Asal Kata dan Arti Ijma’
Secara etimologis, kata ijma’ (إجماع) berasal dari bahasa Arab ajma‘a–yuǧmi‘u–ijmā‘an, yang berarti bersepakat atau bertekad bulat. Dalam terminologi ushul fiqh, ijma’ diartikan sebagai kesepakatan seluruh mujtahid umat Islam pada suatu masa tertentu atas hukum syar’i terhadap suatu masalah.
Imam al-Syafi‘i dalam al-Risalah menulis: “Ijma’ adalah kesepakatan para ulama atas suatu ketetapan hukum yang tidak bertentangan dengan Al-Qur’an dan Sunnah.” (al-Risalah, ed. Ahmad Syakir, hlm. 359).
Dengan demikian, ijma’ berfungsi sebagai bentuk otoritas kolektif umat, bukan hasil pendapat individu. Ia menjadi sumber hukum ketiga setelah Al-Qur’an dan Hadis, karena menjamin kesinambungan prinsip-prinsip syariat di tengah perubahan zaman.
Kekuatan Hukum Ijma’
Mayoritas ulama menegaskan bahwa ijma’ bersifat mengikat (hujjah qath‘iyyah). Imam al-Ghazali dalam al-Mustashfa menjelaskan: “Barang siapa menentang ijma’, maka ia telah menentang dalil yang pasti, sebab ijma’ tidak akan terjadi kecuali atas dasar kebenaran.” (al-Mustashfa fi ‘Ilm al-Usul, juz 1, hlm. 110).
Namun, terdapat perbedaan pendapat mengenai jenis ijma’ yang mengikat.

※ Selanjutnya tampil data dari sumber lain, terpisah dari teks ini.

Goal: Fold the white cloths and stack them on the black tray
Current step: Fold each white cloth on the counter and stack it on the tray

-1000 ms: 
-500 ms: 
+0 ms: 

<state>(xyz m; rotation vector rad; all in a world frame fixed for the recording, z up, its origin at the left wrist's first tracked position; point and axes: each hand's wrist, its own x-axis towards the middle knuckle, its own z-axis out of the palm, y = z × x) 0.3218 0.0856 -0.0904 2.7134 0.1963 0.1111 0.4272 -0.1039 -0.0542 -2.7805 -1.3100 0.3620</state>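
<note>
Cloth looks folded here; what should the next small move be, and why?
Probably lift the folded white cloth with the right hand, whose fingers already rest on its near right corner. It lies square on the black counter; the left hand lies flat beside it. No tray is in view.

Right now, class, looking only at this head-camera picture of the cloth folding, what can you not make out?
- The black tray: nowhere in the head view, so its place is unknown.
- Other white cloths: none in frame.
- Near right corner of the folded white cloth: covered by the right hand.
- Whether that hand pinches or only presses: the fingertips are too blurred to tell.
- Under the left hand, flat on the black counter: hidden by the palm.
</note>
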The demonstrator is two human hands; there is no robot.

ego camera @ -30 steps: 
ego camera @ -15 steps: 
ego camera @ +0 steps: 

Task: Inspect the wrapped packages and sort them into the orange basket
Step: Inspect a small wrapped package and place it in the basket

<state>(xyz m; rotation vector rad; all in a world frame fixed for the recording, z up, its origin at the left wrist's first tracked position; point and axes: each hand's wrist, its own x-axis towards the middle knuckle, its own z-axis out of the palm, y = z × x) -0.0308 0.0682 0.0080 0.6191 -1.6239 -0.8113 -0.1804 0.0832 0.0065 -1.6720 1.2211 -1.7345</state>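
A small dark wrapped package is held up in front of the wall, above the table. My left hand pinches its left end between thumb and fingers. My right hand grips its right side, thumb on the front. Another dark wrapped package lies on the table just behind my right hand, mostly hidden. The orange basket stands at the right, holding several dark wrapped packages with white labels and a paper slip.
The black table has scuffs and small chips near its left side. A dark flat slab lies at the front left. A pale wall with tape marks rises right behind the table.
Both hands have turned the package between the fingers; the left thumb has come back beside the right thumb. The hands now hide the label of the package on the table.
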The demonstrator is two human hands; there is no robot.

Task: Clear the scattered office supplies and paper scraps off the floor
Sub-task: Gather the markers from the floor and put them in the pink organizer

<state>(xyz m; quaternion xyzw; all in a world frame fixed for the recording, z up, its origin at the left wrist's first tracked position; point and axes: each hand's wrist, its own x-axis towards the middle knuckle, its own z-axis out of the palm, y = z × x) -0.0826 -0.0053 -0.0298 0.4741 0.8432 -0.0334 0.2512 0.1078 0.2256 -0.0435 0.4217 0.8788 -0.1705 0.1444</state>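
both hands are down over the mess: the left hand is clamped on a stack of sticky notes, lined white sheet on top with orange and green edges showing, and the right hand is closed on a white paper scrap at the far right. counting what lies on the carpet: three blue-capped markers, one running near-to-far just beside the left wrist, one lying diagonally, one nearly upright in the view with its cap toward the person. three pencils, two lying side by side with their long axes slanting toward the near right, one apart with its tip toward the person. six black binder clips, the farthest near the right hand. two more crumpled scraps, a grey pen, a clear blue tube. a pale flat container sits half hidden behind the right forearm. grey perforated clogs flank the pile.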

Ijma’ sharih (yang diucapkan secara tegas) diterima sebagai hujjah mutlak, sementara ijma’ sukuti (diamnya sebagian ulama) masih diperdebatkan validitasnya. Meskipun demikian, semua mazhab besar — Hanafi, Maliki, Syafi‘i, dan Hanbali — mengakui ijma’ sebagai sumber hukum yang sah.
Asal Kata dan Makna Fatwa
Adapun fatwa (فتوى) berasal dari kata aftā–yuftī–iftā’an yang berarti memberi penjelasan hukum atau solusi atas suatu masalah. Secara istilah, fatwa adalah pendapat hukum yang diberikan oleh seorang ahli (mufti) mengenai suatu persoalan syar’i yang diajukan oleh penanya (mustafti).
Dalam al-Muwafaqat, Imam al-Syatibi menyebut: “Fatwa adalah penjelasan hukum Allah yang bersifat zanni (dugaan kuat), yang disampaikan seorang alim kepada masyarakat dalam rangka memberi bimbingan.” (al-Muwafaqat fi Usul al-Syari‘ah, juz 4, hlm. 157)
Fatwa tidak bersifat mengikat secara mutlak seperti keputusan hakim (qadha’), tetapi memiliki kekuatan moral dan ilmiah. Seorang Muslim boleh mengikuti fatwa dari ulama atau lembaga yang dipercaya keilmuannya.
Karena itu, fatwa menjadi sarana dinamis dalam menjawab persoalan kontemporer seperti teknologi, ekonomi digital, dan bioetika.